▶ [Work instructions]: The response must consist of all the entries, duplicated without alteration.

[Items listed in a dataset]
_ _ _
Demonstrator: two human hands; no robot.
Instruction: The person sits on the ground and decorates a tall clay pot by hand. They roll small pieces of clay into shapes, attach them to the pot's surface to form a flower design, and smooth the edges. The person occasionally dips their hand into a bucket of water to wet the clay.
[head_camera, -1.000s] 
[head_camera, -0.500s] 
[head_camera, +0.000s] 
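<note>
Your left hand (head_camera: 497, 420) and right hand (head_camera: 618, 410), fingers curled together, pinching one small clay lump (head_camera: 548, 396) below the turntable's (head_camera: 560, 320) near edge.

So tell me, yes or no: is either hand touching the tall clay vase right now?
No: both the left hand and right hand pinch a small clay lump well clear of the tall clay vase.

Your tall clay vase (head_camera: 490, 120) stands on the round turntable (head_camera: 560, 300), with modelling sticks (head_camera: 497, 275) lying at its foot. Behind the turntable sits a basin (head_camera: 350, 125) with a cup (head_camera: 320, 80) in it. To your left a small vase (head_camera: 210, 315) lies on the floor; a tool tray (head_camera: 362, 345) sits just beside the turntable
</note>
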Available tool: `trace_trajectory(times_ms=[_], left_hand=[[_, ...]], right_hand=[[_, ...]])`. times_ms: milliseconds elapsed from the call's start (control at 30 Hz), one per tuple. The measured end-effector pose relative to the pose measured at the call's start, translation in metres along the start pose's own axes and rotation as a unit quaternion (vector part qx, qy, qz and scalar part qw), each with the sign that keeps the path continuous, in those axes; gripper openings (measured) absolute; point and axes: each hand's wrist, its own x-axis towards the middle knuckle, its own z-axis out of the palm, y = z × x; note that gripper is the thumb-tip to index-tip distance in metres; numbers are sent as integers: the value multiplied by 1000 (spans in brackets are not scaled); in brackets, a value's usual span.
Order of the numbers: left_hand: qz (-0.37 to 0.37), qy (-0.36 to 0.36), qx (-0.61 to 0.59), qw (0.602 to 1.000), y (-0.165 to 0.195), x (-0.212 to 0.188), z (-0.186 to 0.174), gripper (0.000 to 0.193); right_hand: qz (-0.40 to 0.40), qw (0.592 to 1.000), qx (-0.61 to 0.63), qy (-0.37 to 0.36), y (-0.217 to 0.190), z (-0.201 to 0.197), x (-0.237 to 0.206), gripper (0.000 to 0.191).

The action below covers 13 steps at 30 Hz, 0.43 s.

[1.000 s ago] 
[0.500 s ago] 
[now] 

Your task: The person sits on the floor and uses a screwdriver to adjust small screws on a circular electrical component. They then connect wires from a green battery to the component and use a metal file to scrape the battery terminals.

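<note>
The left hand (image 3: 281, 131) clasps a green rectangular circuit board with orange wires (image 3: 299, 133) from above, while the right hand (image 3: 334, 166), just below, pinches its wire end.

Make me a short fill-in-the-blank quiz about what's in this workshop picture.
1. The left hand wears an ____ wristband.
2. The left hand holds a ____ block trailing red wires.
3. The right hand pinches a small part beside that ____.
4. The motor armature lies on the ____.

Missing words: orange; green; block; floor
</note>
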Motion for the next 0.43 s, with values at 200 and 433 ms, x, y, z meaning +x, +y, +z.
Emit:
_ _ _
▶ [Answer for the task]:
Demonstrator: two human hands; no robot.
Instruction: The person sits on the ground and decorates a tall clay pot by hand. They roll small pieces of clay into shapes, attach them to the pot's surface to form a flower design, and smooth the edges. The person occasionally dips their hand into a bucket of water to wet the clay.
[head_camera, -1.000s] 
[head_camera, -0.500s] 
[head_camera, +0.000s] 
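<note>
Your left hand (head_camera: 497, 420) and right hand (head_camera: 618, 410), fingers curled together, pinching one small clay lump (head_camera: 548, 396) below the turntable's (head_camera: 560, 320) near edge.

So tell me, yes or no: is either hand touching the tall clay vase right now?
No: both the left hand and right hand pinch a small clay lump well clear of the tall clay vase.

Your tall clay vase (head_camera: 490, 120) stands on the round turntable (head_camera: 560, 300), with modelling sticks (head_camera: 497, 275) lying at its foot. Behind the turntable sits a basin (head_camera: 350, 125) with a cup (head_camera: 320, 80) in it. To your left a small vase (head_camera: 210, 315) lies on the floor; a tool tray (head_camera: 362, 345) sits just beside the turntable
</note>
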Available tool: `trace_trajectory(times_ms=[_], left_hand=[[_, ...]], right_hand=[[_, ...]])`. times_ms: milliseconds elapsed from the call's start (control at 30 Hz), one per tuple. The measured end-effector pose relative to the pose measured at the call's start, translation in metres along the start pose's own axes and rotation as a unit quaternion (vector part qx, qy, qz and scalar part qw), each with the sign that keeps the path continuous, in those axes; gripper openings (measured) absolute; point and axes: each hand's wrist, its own x-axis towards the middle knuckle, its own z-axis out of the palm, y = z × x; note that gripper is the thumb-tip to index-tip distance in metres; numbers are sent as integers: the value multiplied by 1000 (spans in brackets are not scaled); in brackets, a value's usual span.
Order of the numbers: left_hand: qz (-0.37 to 0.37), qy (-0.36 to 0.36), qx (-0.61 to 0.59), qw (0.602 to 1.000), y (-0.165 to 0.195), x (-0.212 to 0.188), z (-0.186 to 0.174), gripper (0.000 to 0.193); right_hand: qz (-0.40 to 0.40), qw (0.592 to 1.000), qx (-0.61 to 0.63), qy (-0.37 to 0.36), y (-0.217 to 0.190), z (-0.201 to 0.197), x (-0.237 to 0.206), gripper (0.000 to 0.191).

The action below covers 13 steps at 30 Hz, 0.43 s.

[1.000 s ago] 
[0.500 s ago] 
[now] 

Your task: The person sits on the floor and uses a screwdriver to adjust small screws on a circular electrical component. They then connect wires from a green battery to the component and use a metal file to scrape the battery terminals.

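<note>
The left hand (image 3: 281, 131) clasps a green rectangular circuit board with orange wires (image 3: 299, 133) from above, while the right hand (image 3: 334, 166), just below, pinches its wire end.

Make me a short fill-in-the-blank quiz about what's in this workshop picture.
1. The left hand wears an ____ wristband.
2. The left hand holds a ____ block trailing red wires.
3. The right hand pinches a small part beside that ____.
4. The motor armature lies on the ____.

Missing words: orange; green; block; floor
</note>
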Motion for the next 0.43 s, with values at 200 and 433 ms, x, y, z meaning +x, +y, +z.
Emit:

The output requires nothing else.